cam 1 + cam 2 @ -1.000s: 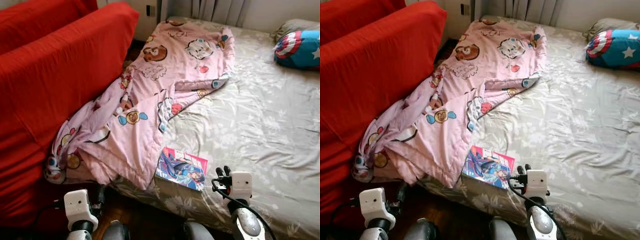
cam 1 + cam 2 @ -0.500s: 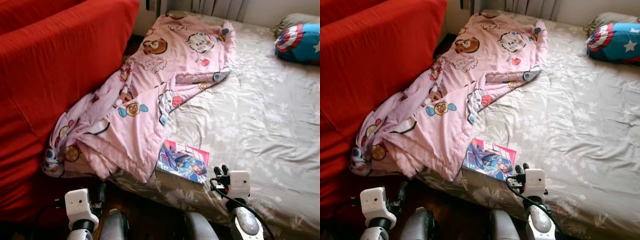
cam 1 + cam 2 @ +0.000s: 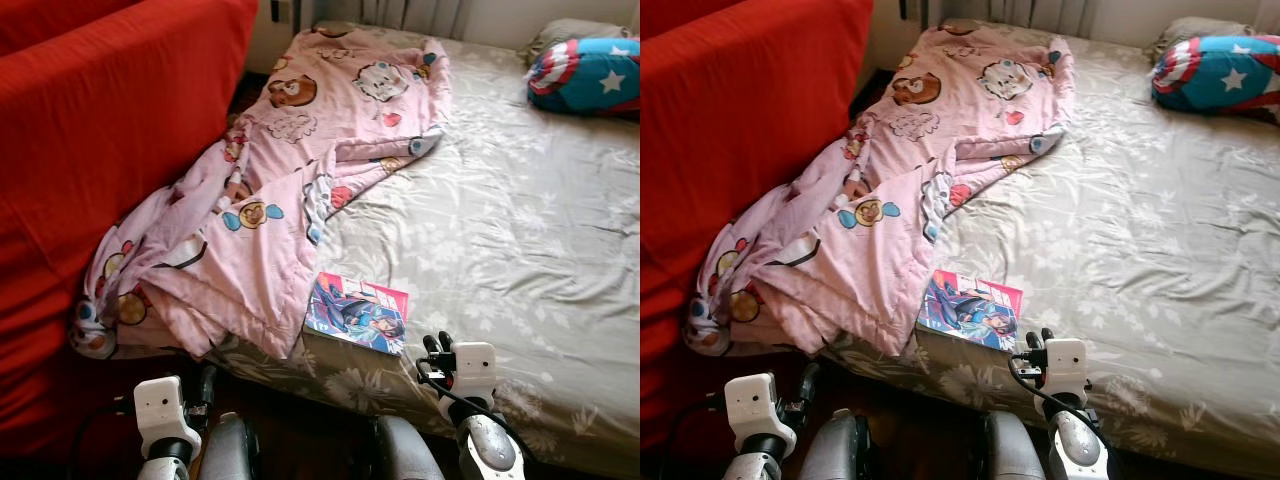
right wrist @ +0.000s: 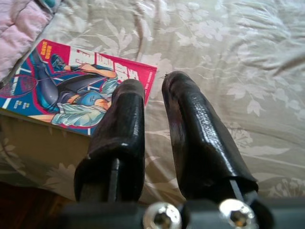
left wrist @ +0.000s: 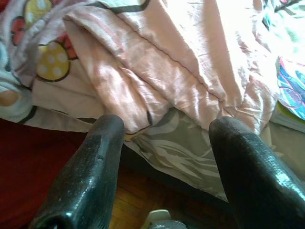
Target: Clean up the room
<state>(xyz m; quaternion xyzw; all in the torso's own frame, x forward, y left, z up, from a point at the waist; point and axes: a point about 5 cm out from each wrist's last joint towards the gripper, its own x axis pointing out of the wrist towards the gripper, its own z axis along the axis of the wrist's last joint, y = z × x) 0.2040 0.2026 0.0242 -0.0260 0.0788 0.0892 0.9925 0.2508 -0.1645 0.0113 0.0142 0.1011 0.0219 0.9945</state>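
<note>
A magazine (image 3: 357, 313) lies flat on the bed (image 3: 520, 240) by its near edge, long axis running left to right, its left end just beside the pink blanket (image 3: 260, 210). The blanket trails from the far left of the bed down over the near left edge toward a red sofa (image 3: 90, 140). The right claw (image 4: 151, 93), nearly closed and empty, hovers just right of the magazine. The left claw (image 5: 167, 126), wide open and empty, hangs low before the blanket's drooping edge. A shield-print pillow (image 3: 590, 75) is cut off at far right.

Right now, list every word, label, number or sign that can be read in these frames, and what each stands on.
Magazine cover: large white title letters and small yellow print, all too blurred to read.
Blue pillow: a white star sign and a ringed shield emblem, no words.
Pink blanket: cartoon animal prints, no legible text.
Nothing else carries writing.
</note>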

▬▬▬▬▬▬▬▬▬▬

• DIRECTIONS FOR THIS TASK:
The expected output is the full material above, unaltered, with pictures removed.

• ANSWER TO THIS PROBLEM:
cam 1 + cam 2 @ -1.000s: 
cam 1 + cam 2 @ -0.500s: 
cam 1 + cam 2 @ +0.000s: 
right wrist @ +0.000s: 
left wrist @ +0.000s: 
Target: Clean up the room
<state>(xyz m; quaternion xyzw; all in the torso's own frame, x forward, y left, z up, from a point at the waist; point and axes: a point about 5 cm out from each wrist's last joint towards the gripper, its own x axis pointing out of the wrist towards the gripper, its own z axis along the axis of the wrist's last joint, y = z × x) 0.2040 0.2026 0.0242 -0.0260 0.0788 0.0892 0.9925 0.2508 -0.1645 0.0113 0.0142 0.1011 0.0219 0.9945</state>
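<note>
A magazine (image 3: 357, 313) lies flat on the bed (image 3: 520, 240) by its near edge, long axis running left to right, its left end just beside the pink blanket (image 3: 260, 210). The blanket trails from the far left of the bed down over the near left edge toward a red sofa (image 3: 90, 140). The right claw (image 4: 151, 93), nearly closed and empty, hovers just right of the magazine. The left claw (image 5: 167, 126), wide open and empty, hangs low before the blanket's drooping edge. A shield-print pillow (image 3: 590, 75) is cut off at far right.

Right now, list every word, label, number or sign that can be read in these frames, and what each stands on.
Magazine cover: large white title letters and small yellow print, all too blurred to read.
Blue pillow: a white star sign and a ringed shield emblem, no words.
Pink blanket: cartoon animal prints, no legible text.
Nothing else carries writing.
</note>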

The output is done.